Chief Rick Smith of the Kansas City Police Department wrote in a blog on Wednesday that he believes that cannabis is responsible for his city’s higher than average murder rate. Kansas City, Missouri placed #26 on the list of U.S. cities with 100,000 or more residents with the highest murder rate, based on FBI data from 2015 to 2016, the most recent available.
To back his claim, Smith writes in his blog that 10 murders in the city this year have been directly motivated by marijuana, and include a fews details from a recent homicide.
“Most of these marijuana-related shootings start as robberies of marijuana or the money connected to it,” Smith wrote.
Smith attempts to head off arguments that legalizing cannabis would remove the criminal elements inherent in the illicit market by citing a report that shows that violent and property crimes increased in Colorado, Oregon, and Washington following the legalization of marijuana in those states.
Of course, correlation does not imply causation and Smith seems to acknowledge this fact.
“There is nothing to prove the rise in violent crime was caused by legalized recreational marijuana in the states that have experienced it,” he wrote.
However, this knowledge did not prevent him from asserting this unfounded conclusion only two sentences previously.
“Legalization is no panacea, and has in fact increased crime and drugged driving in the states where it has happened,” wrote Smith.
Smith also fails to mention that not one community from Oregon, Washington, or Colorado appears on the aforementioned list of the 30 most murderous cities in the U.S.
Smith ends his blog by encouraging readers to send comments to him via email at email@example.com.
Proposed Ordinance Would Eliminate Penalties for Pot Possession
Smith wrote his blog post following testimony from Capt. Scott Simons of the Kansas City Police Department who testified before a meeting of the city council’s Finance, Governance and Public Safety Committee on Wednesday. The police captain was appearing to oppose a proposed ordinance that would eliminate penalties for possession of less than 100 grams of marijuana.

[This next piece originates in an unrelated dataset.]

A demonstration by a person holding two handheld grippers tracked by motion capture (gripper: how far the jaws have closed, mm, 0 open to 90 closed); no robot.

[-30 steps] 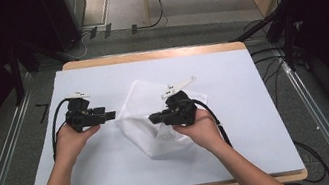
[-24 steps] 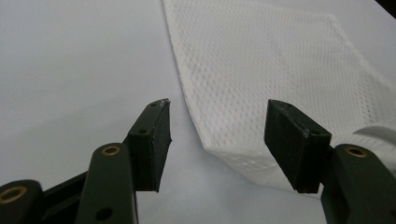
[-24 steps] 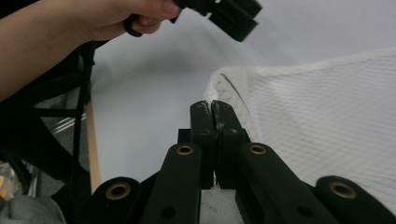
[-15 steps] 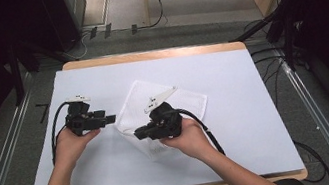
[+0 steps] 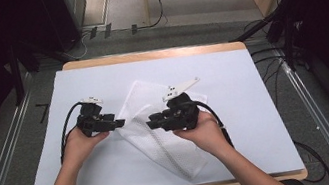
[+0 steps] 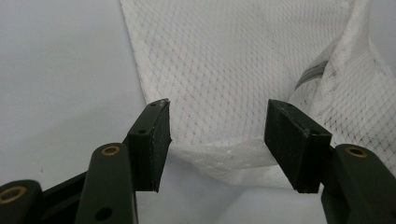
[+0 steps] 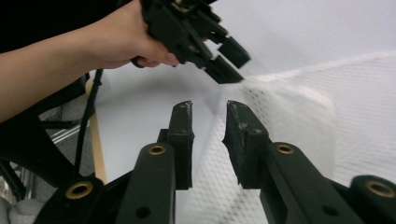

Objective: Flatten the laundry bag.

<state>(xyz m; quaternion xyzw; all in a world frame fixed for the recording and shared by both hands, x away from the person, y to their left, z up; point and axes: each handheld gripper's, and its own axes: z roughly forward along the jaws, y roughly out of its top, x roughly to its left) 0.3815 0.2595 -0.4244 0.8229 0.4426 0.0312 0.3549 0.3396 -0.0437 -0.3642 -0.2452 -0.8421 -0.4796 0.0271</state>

“Marijuana is obviously a concern. In regards to the violent crime, we have 10 homicides,” Capt. Scott Simons said.
Approximately 15 people, including Justin Palmer, appeared at the committee to support the proposed ordinance, according to a report in local media.
“The people are speaking. They’d like to be heard, and this is very important for them to say the worst thing about marijuana is being caught with it,” said Palmer.
In 2017, Kansas City reduced the penalty for possession of less than 35 grams of marijuana to a fine of $25. But Timothy Gilio, the founder of the Missouri Marijuana Legalization Movement, said a conviction also carries significant collateral damage.
“You end up with a criminal record that prevents you from having a scholarship, prevents you from entering the military. There are all kinds of repercussions from this $25 fine,” said Gilio.
Christina Frommer, the co-founder of Canna Convict Project, noted that the ordinance would also have positive results for the community.
“This is going to benefit the public greatly. It is going to prevent a lot of police interaction,” Frommer said. “It’s going to cut down on probation and parole.”
The committee ended the meeting without putting the proposed ordinance up for a vote. The city council is expected to revisit the issue at a committee meeting scheduled for October 23.